> _What you need to do_:
Identify every line in the records below that contains the word "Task", and reproduce each one.

> _Supplied data_:
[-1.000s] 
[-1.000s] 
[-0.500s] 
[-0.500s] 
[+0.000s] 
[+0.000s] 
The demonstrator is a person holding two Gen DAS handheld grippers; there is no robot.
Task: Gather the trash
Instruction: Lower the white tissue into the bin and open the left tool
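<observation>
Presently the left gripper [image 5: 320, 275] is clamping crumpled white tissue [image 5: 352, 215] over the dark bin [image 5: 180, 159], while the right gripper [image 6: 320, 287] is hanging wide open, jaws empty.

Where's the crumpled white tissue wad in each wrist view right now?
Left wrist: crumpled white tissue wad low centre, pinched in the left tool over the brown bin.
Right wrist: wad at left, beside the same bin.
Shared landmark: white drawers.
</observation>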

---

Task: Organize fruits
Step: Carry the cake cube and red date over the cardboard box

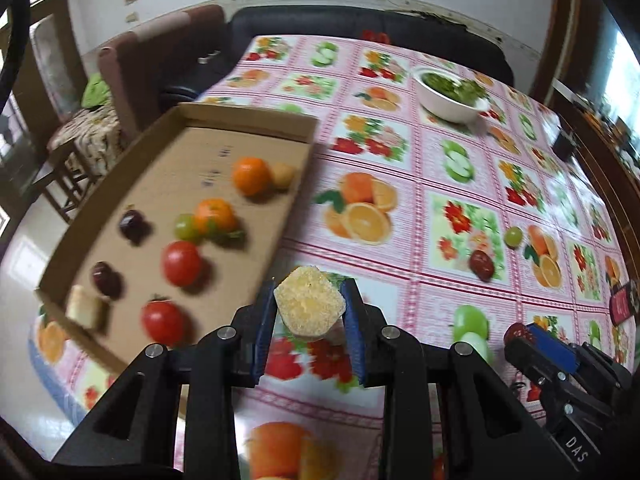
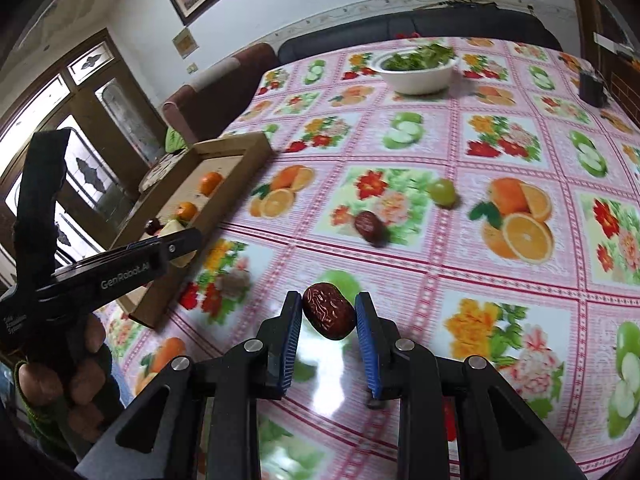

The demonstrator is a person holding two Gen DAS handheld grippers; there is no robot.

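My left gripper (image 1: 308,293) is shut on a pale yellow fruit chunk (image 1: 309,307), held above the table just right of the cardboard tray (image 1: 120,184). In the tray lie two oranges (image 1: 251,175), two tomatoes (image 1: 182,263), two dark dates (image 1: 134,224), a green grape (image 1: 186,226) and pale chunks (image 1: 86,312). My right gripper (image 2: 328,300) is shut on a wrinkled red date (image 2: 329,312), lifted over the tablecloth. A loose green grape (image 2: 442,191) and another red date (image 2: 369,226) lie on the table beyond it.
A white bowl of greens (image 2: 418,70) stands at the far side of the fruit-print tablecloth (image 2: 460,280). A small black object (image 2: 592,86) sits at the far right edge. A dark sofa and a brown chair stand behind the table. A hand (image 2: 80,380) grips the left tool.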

> _Output of the exercise_:
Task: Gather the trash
Task: Organize fruits

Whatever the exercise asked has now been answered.